First we sat down to discuss the experience of the cold read of the AI generated script from last week: what worked, what didn’t, and how we might adjust the software to improve the experience. Sebastien, Maev and Rick discussed the potential to use the tool as a tool got training / rehearsal / skill development, as they all felt that the experience was both pleasurable, very challenging and productive.
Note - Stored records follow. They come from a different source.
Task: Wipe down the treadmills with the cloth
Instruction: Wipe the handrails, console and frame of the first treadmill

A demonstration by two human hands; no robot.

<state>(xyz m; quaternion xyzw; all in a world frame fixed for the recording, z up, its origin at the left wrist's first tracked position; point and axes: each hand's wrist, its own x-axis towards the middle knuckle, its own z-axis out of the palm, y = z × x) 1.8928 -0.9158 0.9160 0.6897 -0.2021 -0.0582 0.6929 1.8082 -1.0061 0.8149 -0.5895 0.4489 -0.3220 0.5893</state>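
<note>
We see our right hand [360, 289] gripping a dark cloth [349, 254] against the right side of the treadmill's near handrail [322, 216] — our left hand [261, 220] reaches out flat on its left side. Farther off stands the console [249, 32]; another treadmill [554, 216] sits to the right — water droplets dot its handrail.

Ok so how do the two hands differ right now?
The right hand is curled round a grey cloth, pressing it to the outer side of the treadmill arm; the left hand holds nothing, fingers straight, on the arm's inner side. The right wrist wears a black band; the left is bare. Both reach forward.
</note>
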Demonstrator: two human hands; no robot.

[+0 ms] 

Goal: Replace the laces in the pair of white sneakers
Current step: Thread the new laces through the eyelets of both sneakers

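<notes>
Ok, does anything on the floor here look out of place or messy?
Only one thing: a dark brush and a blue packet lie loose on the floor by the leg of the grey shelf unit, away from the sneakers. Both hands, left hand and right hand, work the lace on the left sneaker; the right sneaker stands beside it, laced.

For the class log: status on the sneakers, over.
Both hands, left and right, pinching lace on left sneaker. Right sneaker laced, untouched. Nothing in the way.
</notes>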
Then we went further with the GPT-2 generated scripts using a modified version of the program that allow us to mix models trained on different bodies of text. The example we explored mixed one trained on all of Shakespeare’s plays with one trained on a very large corpus of popular music lyrics (spanning Broadway shows, rap, classic pop, folk songs, etc.). We started with a mix of all Shakespeare and no pop lyrics and then progressively added more of the pop lyrics model into the mix. At first, this did not seem to work, as it kept producing Shakespeare-like material with character names before speeches and stage directions. Eventually we realized that, since the model chooses the next work based on the last 512 work ‘tokens’, the history of previous material was making the mix less fluid. Playing around with some parameters, we were able to do a cold-read on a model that was shifting back and forth. Hilarity ensued!
(video excerpts coming)
After a break we talked about what it might mean to use the spatial triggering to trigger recorded spoken words and phrases instead of sounds… to fill the performance space with a field of possible text fragments and to explore it through movements or gestures. We plan to do some experiments in this direction over the next couple of weeks.